Margaret (Peggy) Garvey is a Ph.D. candidate in the Literature program at the University of Notre Dame. Her dissertation integrates the fields of theatre performance, philosophy, and Greek tragedy and focuses on a philosophical analysis of Jacques Copeau (1879-1949). Copeau’s innovative educational methods initiated the “physical theatre” movement of the early 1900s, which transformed actor training worldwide. The dissertation assesses the extent to which the Aristotelian-Thomist philosophy of Maria Montessori influenced Copeau’s educational and theatre theories.

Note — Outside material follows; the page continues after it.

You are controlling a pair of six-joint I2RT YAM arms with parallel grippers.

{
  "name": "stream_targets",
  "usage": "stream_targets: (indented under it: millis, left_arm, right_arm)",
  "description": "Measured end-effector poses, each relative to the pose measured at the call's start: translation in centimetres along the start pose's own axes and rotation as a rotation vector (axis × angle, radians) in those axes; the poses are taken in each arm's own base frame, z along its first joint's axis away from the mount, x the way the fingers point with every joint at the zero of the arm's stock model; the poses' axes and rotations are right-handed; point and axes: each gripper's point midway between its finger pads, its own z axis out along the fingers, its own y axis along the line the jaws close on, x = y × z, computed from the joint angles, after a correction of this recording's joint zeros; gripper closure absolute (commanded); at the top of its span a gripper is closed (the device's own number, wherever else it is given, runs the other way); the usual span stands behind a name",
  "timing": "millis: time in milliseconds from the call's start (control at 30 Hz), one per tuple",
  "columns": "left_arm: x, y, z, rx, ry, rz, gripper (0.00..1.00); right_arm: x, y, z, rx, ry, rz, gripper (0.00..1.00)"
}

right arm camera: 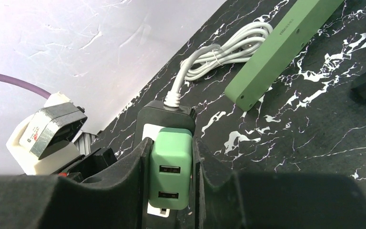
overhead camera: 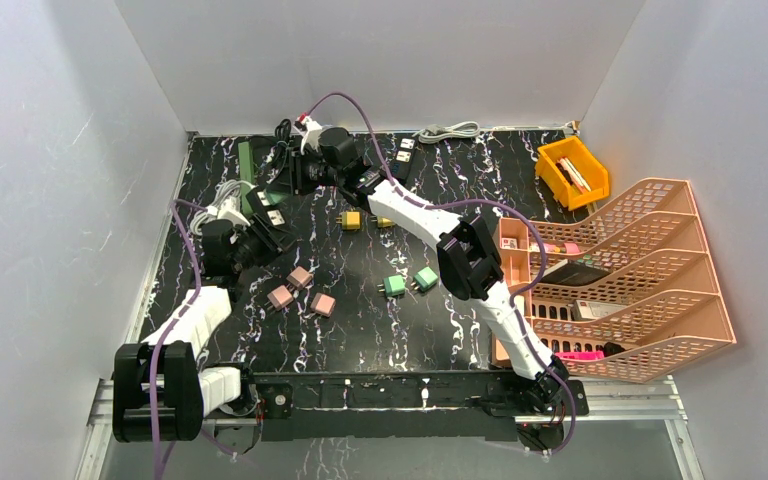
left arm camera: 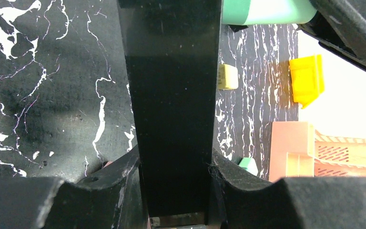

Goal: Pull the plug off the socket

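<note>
A green two-port USB plug [right arm camera: 171, 167] sits plugged into a black socket strip [right arm camera: 164, 114] that has a white face and a white cord. My right gripper [right arm camera: 171, 143] is shut on the plug, one finger on each side. My left gripper [left arm camera: 175, 160] is shut on the black strip [left arm camera: 171, 86], with the plug [left arm camera: 267, 12] at the strip's far end. From above, the strip [overhead camera: 276, 215] lies at the table's left rear between the left gripper [overhead camera: 263, 233] and the right gripper [overhead camera: 300, 172]. The plug itself is hidden there.
A green socket strip [right arm camera: 286, 47] and the coiled white cord [right arm camera: 224, 52] lie beyond the plug. Several small pink [overhead camera: 300, 277], green [overhead camera: 395, 285] and yellow [overhead camera: 350, 220] plugs lie mid-table. Another black strip [overhead camera: 403, 155], a yellow bin [overhead camera: 572, 172] and pink trays [overhead camera: 610, 280] stand to the right.
</note>
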Motion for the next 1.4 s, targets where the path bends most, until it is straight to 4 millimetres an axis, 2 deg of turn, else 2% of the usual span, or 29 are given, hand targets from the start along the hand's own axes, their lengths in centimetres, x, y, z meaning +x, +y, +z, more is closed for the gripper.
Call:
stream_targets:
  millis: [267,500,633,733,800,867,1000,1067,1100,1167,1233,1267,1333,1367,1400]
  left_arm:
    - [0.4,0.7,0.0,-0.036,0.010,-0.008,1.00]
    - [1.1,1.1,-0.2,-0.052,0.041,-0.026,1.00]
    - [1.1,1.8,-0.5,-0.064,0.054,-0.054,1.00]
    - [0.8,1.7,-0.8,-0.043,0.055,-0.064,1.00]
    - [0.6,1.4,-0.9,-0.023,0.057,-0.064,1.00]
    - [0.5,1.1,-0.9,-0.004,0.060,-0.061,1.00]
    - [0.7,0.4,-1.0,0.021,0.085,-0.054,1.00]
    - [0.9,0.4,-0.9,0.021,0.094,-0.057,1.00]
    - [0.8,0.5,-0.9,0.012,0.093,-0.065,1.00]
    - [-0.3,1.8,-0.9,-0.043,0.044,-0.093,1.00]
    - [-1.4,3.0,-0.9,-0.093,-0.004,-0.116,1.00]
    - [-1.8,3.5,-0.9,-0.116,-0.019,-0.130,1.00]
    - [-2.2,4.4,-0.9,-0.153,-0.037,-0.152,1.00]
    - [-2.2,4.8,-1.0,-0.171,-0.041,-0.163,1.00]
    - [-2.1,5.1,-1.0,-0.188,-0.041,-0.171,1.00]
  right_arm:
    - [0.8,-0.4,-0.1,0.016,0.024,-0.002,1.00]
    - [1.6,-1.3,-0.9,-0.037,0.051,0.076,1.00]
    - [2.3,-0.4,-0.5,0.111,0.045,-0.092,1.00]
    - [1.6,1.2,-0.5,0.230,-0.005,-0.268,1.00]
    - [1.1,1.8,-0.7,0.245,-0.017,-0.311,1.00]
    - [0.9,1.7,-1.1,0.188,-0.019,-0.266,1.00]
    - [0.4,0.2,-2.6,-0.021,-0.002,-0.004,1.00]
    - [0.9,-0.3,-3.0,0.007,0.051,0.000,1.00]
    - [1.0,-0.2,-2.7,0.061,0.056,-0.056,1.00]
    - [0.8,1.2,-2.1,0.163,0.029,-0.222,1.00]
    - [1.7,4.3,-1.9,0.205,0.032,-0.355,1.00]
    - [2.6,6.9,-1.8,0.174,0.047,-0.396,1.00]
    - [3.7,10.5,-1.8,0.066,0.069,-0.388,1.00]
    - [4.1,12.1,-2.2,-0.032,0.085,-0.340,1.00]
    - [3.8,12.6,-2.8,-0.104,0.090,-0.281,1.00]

Ms. Garvey has written numerous articles, including: “The metaphysics of Jacques Copeau’s mask – the missing Montessorian link” in New Theatre Quarterly (forthcoming); “Jacques Copeau and Physical Theater’s Aristotelian-Thomist Soul” in the Journal of Religion and Literature (forthcoming); and “A New Context for Constructing Aristotelian Catharsis” in the Journal of Dramatic Criticism and Theory (Fall 2002). She has directed a number of plays, designed experimental educational theatre, and presented her research at a number of conferences. She has been an educator at various schools and institutions.
Ms. Garvey has received grants from the Notre Dame Downes Travel Grant and a scholarship from Bryn Mawr College’s Institut d’études françaises d’Avignon. She has been the recipient of the Paul Tobin Graduate Dissertation Fellowship and several field-research grants from the Nanovic Institute for European Studies.She organized a major international conference in October 2013, The Actor as Person, Theatre as Communion–the 100th Anniversary of the Vieux Colombier Theatre and Theatre School (October 1913), (www.actorasperson.weebly.com) with sponsorship from the Nanovic Institute, the Film, Television and Theatre and the Romance Languages and Literatures Departments, the Center for Social Concerns and the Institute for Educational Initiatives at Notre Dame.